ASSIGNED TASK ::
Whenever the string "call" appears in a line below, please copy the line out.

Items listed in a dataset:
Content starts

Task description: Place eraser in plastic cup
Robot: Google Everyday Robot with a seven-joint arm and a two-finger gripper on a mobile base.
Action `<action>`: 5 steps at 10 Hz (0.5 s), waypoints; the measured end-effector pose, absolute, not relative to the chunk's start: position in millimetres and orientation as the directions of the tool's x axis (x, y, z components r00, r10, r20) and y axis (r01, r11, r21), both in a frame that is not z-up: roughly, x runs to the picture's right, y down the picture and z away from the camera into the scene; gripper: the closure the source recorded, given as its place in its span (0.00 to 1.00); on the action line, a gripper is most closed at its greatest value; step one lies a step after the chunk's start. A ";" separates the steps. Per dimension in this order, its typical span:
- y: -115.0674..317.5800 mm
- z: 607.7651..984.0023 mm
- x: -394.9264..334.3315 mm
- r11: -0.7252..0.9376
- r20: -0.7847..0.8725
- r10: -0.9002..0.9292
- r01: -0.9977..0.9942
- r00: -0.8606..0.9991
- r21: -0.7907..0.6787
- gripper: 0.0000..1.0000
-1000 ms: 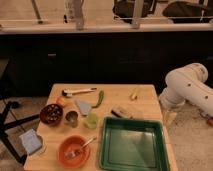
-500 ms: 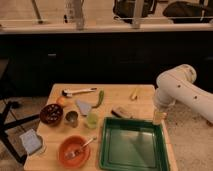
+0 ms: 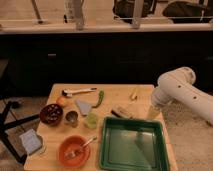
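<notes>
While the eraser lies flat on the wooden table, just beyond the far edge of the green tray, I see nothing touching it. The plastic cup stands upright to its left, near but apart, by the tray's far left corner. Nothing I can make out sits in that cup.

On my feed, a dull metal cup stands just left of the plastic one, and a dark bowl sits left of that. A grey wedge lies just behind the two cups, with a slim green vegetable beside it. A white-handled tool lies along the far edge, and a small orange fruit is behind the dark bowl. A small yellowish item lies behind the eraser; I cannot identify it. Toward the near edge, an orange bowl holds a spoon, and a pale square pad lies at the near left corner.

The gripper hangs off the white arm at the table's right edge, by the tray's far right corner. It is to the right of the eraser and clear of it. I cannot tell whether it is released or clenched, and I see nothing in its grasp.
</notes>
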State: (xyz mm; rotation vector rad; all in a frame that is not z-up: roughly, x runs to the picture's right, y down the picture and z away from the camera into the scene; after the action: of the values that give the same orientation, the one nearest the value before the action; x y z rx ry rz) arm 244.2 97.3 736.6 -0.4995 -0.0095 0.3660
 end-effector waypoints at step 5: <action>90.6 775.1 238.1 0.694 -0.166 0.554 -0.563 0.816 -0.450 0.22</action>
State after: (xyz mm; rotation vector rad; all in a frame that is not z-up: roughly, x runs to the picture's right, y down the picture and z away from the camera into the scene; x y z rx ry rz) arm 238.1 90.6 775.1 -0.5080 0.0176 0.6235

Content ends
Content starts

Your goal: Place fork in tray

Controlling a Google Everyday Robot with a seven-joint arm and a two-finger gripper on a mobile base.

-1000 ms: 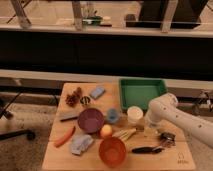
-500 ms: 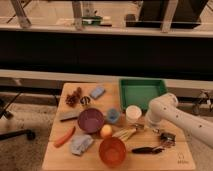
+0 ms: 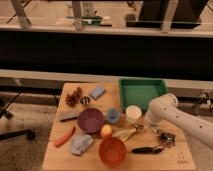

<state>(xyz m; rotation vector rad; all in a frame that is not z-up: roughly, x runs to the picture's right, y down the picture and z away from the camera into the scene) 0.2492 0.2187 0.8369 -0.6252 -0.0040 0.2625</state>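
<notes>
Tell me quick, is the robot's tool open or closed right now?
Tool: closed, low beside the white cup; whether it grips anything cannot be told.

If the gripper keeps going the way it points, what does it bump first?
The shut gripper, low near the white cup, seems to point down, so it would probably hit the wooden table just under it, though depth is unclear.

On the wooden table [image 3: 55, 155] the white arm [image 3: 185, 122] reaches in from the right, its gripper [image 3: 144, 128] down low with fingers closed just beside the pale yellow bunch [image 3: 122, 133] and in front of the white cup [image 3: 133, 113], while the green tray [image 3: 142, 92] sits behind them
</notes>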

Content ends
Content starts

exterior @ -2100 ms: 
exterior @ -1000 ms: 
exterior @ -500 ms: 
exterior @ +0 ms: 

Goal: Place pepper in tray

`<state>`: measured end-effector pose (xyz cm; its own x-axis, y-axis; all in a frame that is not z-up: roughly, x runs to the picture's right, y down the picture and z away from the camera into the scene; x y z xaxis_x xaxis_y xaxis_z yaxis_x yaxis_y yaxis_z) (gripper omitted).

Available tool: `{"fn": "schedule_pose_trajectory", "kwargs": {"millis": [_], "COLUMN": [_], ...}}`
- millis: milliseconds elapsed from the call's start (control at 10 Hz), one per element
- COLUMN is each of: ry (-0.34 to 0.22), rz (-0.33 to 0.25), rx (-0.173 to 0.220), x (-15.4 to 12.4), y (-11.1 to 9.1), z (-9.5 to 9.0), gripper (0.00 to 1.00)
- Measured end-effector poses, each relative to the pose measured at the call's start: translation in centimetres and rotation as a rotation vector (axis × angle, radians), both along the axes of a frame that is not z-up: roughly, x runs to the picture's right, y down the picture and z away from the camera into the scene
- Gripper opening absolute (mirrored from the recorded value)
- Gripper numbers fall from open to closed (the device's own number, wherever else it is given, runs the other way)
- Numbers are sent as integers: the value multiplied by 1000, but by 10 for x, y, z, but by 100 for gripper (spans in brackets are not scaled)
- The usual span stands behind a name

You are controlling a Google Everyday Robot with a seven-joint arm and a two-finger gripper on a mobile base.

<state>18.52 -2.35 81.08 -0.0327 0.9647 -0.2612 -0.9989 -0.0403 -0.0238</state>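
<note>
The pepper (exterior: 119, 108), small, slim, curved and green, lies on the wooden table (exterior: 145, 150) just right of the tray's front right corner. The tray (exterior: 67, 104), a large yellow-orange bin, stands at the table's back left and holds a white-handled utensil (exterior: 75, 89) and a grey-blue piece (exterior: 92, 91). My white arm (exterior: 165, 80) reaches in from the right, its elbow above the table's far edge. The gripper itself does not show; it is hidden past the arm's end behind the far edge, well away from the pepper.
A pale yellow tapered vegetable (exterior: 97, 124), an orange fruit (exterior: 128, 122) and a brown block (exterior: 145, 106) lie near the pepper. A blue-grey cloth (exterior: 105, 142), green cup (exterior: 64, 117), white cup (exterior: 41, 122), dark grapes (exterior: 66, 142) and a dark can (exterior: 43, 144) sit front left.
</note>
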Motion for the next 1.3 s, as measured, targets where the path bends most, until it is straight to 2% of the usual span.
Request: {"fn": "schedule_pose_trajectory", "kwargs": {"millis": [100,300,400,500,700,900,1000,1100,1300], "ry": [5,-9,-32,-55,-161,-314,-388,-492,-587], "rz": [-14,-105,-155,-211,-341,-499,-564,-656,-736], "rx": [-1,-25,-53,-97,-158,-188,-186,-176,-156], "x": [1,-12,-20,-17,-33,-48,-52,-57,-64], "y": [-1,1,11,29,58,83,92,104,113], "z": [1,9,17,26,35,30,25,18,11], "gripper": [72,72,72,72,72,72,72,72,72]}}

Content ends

WRITTEN ANSWER ::
- millis: milliseconds elapsed from the call's start (control at 10 Hz), one per element
- Measured end-effector poses, each relative to the pose measured at the call's start: translation in centimetres and rotation as a rotation vector (axis × angle, radians), both along the axes of a frame that is not z-up: roughly, x runs to the picture's right, y down the picture and z away from the camera into the scene

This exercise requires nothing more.